Not all of Christie's travel in 2015 was political — he vacationed in California, for example, and visited his daughter in college in Indiana. But most of it was. Although he didn't declare his candidacy until June 30, he was making policy speeches and raising money for a political action committee that supports his presidential run in the beginning of the year.
If Christie is relying on tax dollars to support his campaign travel, he has a benefit for his relatively underfunded campaign that most of his rivals don't have.
Other candidates' campaigns pay for security, and although former presidential candidate Scott Walker, the governor of Wisconsin, had his political operation refund Wisconsin for travel security costs, he dropped out out of the race because he ran out of money. Ohio Gov. John Kasich has, like Christie, refused to talk about his security costs, and Louisiana Gov. Bobby Jindal, who has since exited the race, courted controversy for charging his out-of-state protection to taxpayers.

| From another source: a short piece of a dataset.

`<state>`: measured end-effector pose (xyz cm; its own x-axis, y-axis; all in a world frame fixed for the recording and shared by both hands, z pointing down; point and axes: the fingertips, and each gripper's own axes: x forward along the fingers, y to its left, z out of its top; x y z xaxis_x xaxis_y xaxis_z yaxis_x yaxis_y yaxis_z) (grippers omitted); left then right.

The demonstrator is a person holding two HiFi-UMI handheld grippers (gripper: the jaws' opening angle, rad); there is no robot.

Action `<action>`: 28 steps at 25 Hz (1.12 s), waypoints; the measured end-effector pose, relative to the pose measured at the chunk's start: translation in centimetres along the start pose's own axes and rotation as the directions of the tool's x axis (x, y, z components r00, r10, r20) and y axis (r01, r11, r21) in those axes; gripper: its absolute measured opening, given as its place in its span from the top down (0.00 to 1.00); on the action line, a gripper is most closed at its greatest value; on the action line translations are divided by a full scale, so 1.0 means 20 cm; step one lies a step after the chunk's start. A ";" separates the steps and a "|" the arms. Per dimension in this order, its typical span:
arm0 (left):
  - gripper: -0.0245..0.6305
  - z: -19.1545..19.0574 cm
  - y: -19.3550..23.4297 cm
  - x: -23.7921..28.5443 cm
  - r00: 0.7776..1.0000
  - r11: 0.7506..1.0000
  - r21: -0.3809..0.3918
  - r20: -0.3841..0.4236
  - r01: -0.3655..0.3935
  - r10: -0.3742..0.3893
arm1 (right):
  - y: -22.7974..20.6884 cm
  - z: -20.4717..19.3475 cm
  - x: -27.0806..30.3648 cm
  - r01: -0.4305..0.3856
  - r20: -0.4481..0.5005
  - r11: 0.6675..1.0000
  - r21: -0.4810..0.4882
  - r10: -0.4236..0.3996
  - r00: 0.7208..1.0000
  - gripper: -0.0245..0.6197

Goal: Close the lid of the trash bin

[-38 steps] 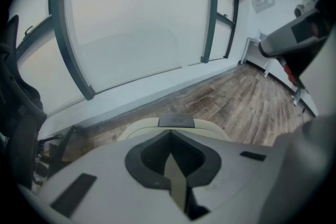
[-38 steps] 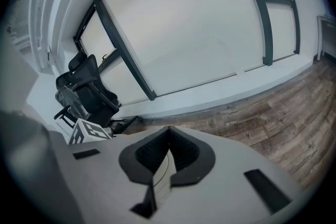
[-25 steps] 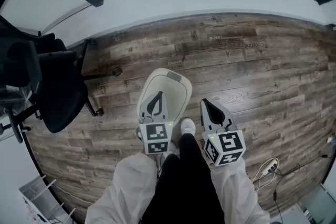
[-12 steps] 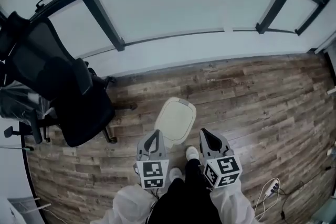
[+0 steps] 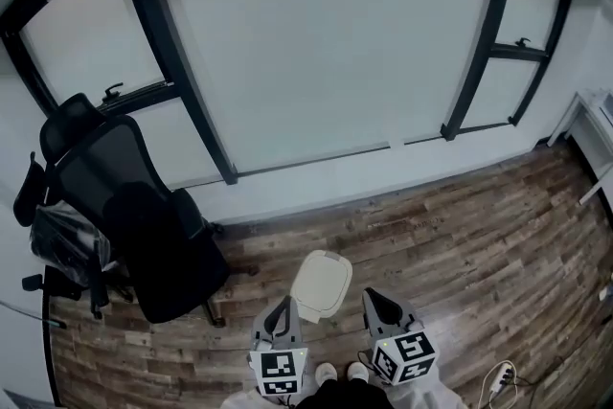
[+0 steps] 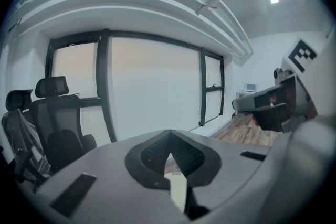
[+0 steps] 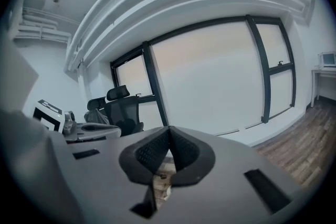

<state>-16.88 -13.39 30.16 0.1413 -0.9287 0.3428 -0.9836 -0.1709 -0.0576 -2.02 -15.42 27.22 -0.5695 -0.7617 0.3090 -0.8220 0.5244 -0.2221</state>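
The trash bin stands on the wood floor with its cream-white lid lying flat and closed. In the head view both grippers hang low at the frame's bottom, just short of the bin. My left gripper is to the bin's lower left, its jaws together and empty. My right gripper is to the bin's right, also shut on nothing. Neither touches the bin. In the left gripper view the left gripper points at the window wall; the right gripper in its own view does the same.
A black office chair stands left of the bin, with a second chair holding a bag behind it. Dark-framed windows fill the far wall. A white desk sits at right, and a power strip with cable lies at bottom right.
The head view has tilted up and drawn back, so the bin looks smaller and lower. The left gripper, earlier over the lid, is now clear of it.
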 end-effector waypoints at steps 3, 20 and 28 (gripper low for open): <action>0.95 0.16 -0.05 -0.09 0.999 1.000 0.016 0.034 0.018 -0.018 | 0.07 0.13 -0.11 -0.017 0.026 1.000 -0.024 0.017 1.000 0.93; 0.95 0.57 -0.24 -0.42 0.992 0.999 0.034 0.126 0.012 -0.016 | 0.08 0.52 -0.52 -0.027 0.148 0.997 -0.078 0.038 0.988 0.93; 0.95 0.54 -0.18 -0.44 0.993 1.000 0.004 0.114 0.029 -0.029 | 0.16 0.49 -0.47 -0.035 0.145 0.996 -0.088 0.048 0.988 0.93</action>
<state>-13.37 -8.21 17.33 0.1818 -0.9547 0.2354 -0.9786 -0.1991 -0.0515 0.73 -10.24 14.62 -0.6008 -0.7831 0.1603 -0.7990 0.5822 -0.1507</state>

Exactly where Christie spent dozens of days out of state in 2015 is also in question. A comprehensive review of Christie's public government schedule, campaign schedule and media appearances found that the governor was out of New Jersey for 219 days last year. But The Wall Street Journal reported Monday that the administration says he wasn't in New Jersey for all or part of 261 days — 72 percent of the year.
Roberts said he could not immediately explain the disparity nor why the press was not notified, through the daily schedules emailed to reporters, when the governor left the state for dozens of days. Christie does not release his calendar after the fact, like New York Gov. Andrew Cuomo does, and WNYC last year lost a lawsuit to obtain his governmental calendars.

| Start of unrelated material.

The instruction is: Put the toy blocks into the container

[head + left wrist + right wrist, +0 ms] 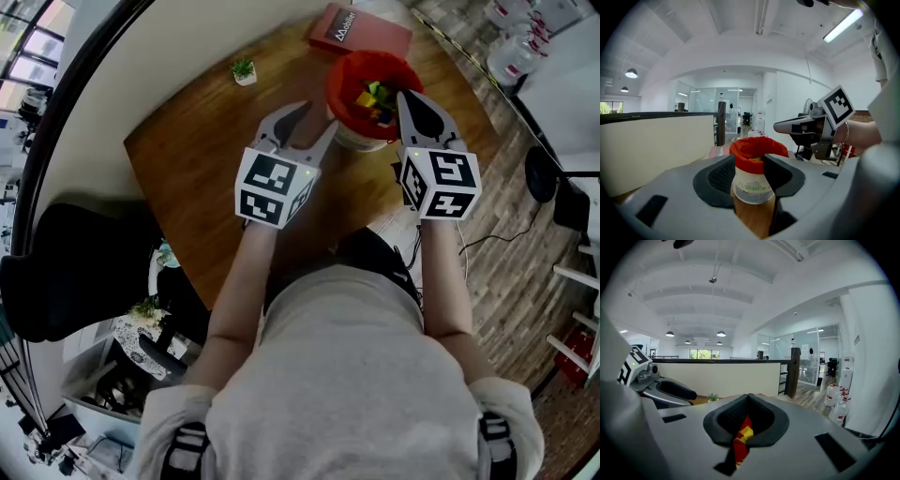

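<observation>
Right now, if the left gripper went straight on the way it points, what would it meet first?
Probably the tub with the red liner: seen from the left gripper, it stands dead ahead, framed by the open jaws, though how near is unclear.

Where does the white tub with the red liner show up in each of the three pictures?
Head view: white tub with the red liner, top centre.
Left gripper view: low centre, between the parted jaws.
Right gripper view: only a red and yellow sliver under the shut jaws, probably it.
Shared landmark: the brown wooden table.
</observation>
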Motion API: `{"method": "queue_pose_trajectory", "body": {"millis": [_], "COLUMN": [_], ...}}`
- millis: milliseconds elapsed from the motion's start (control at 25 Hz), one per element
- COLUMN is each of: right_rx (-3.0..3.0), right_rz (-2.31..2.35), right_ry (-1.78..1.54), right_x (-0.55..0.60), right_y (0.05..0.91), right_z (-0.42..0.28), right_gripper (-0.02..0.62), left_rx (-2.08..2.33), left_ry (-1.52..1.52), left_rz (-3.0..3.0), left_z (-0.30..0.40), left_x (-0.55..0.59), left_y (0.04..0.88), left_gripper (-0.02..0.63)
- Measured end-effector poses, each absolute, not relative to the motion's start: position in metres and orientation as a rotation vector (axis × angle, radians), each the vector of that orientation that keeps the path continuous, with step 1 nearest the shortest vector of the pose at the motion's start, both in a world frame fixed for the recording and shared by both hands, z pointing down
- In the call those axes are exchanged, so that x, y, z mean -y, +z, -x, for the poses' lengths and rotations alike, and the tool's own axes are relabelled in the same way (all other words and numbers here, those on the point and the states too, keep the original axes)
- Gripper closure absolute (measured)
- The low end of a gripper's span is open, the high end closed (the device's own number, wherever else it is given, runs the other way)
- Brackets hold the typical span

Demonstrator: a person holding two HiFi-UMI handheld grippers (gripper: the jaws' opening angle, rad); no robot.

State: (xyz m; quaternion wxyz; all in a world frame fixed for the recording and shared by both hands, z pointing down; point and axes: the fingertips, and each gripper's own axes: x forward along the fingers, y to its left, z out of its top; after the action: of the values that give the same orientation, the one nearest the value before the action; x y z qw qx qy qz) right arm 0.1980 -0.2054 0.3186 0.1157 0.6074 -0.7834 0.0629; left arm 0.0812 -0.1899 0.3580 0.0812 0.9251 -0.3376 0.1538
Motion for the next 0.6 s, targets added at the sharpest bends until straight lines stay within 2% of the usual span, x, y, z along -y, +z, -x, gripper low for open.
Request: {"method": "queue_pose_trajectory", "body": {"millis": [600], "right_rx": [2.437], "right_rz": [-1.608], "right_ry": [0.121], "right_x": [0.201], "right_y": [0.308], "right_z": [-0.166], "right_gripper": [0.584], "left_rx": [1.054], "left_ry": [0.42], "left_rz": [-2.756], "left_z": [-0.067], "left_x": [0.187], "left_y": [0.349], "left_gripper": [0.436]}}
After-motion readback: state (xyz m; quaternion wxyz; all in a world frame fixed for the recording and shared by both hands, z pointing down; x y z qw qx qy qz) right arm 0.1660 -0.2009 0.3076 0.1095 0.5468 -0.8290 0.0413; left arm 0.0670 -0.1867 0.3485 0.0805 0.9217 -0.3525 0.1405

On 71 days last year, Christie was in New York and Pennsylvania, according to the administration, often for media appearances or to raise funds. The governor's office does not consider trips to neighboring states as out-of-town travel, and typically does not disclose those trips to the media.
Christie regularly uses a state police helicopter for campaign-related activities, like going across the Hudson River for national TV interviews. But his campaign has reimbursed the state police for those trips.

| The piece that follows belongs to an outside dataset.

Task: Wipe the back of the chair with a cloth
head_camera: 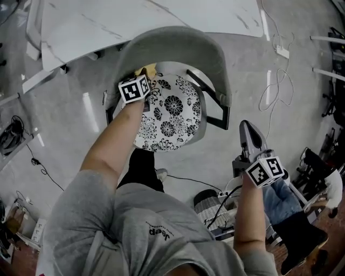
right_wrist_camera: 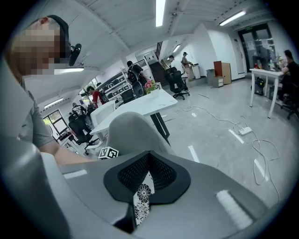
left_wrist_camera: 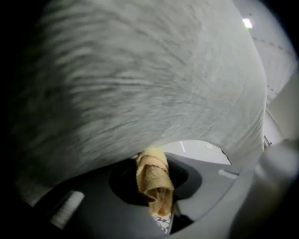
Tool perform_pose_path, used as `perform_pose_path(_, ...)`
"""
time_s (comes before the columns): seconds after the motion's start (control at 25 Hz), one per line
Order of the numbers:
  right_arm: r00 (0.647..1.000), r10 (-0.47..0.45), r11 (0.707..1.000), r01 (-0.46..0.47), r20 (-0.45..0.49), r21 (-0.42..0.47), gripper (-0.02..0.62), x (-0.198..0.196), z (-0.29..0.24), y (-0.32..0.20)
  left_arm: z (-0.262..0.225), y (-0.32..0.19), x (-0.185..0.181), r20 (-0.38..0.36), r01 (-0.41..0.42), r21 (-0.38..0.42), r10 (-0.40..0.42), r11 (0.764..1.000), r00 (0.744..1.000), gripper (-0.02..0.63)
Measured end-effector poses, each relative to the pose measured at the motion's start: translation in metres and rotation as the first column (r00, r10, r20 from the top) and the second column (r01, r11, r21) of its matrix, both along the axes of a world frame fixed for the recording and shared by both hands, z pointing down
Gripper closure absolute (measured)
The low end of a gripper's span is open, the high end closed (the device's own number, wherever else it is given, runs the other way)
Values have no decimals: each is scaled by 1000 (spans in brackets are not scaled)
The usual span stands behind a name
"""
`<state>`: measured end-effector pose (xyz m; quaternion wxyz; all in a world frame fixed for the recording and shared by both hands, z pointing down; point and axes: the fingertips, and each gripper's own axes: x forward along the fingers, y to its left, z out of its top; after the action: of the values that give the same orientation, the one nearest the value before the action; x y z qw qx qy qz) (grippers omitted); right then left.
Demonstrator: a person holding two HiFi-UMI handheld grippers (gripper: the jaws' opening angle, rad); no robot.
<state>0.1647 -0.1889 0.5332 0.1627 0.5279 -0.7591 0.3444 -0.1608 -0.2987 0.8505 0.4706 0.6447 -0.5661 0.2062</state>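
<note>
Cloth at the chair back
My left tongs [head_camera: 143,80] pinch the cloth [left_wrist_camera: 153,179], seemingly touching the chair back [head_camera: 178,40] arching across upper centre; right tongs [right_wrist_camera: 148,161], closed and empty, sit well apart, lower right.

Head view: even, cool light from overhead. Pale streaks of glare lie on the polished floor [head_camera: 70,108] left and right of the chair [head_camera: 172,40], and shadows under it are soft. Straight lines bow towards the edges.

Left gripper view: dim. The chair back [left_wrist_camera: 140,70] fills the frame, smeared and out of focus, with black corners. The cloth [left_wrist_camera: 154,184] just below it is sharpest.

Right gripper view: bright. Strip lights [right_wrist_camera: 160,11] glow high above the chair. Fisheye curvature is strong and the rim is dark.
</note>
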Motion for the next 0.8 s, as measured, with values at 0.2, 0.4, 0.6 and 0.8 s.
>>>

Christie's extensive absence has had noticeable effects on the governance of New Jersey, according to legislative and lobbyist sources. The pension system and transportation roadway repair fund no longer have reliable funding mechanisms, and Christie does not appear to be in active negotiations toward solving those problems. Christie's two most prominent Cabinet members — the attorney general and the treasurer — are serving in acting capacities because they have neither been confirmed nor formally nominated by Christie. The Supreme Court is missing a justice — Christie hasn't even nominated anyone. Much of the nitty-gritty deal-making needed to get stuff done is just not happening.
Even when public schedules indicate Christie is in the state, he generally does not appear in public. He skipped two funerals for police officers in December on days when he apparently was in New Jersey. Lt. Gov. Kim Guadagno went in his place.
Christie's travel has become a cause of concern for New Jerseyans, polls show. A Monmouth University poll in July showed that just 1 percent of New Jerseyans think the government should cover the costs for his security detail when he leaves the state.
Christie's extended absences from New Jersey has also become a hot issue on the presidential campaign trail. Christie slammed candidate Sen. Marco Rubio of Florida for missing votes at the Capitol ("Dude, show up to work"), to which Rubio responded: "Chris Christie is a funny guy, but he's never in New Jersey. He's gone half the time."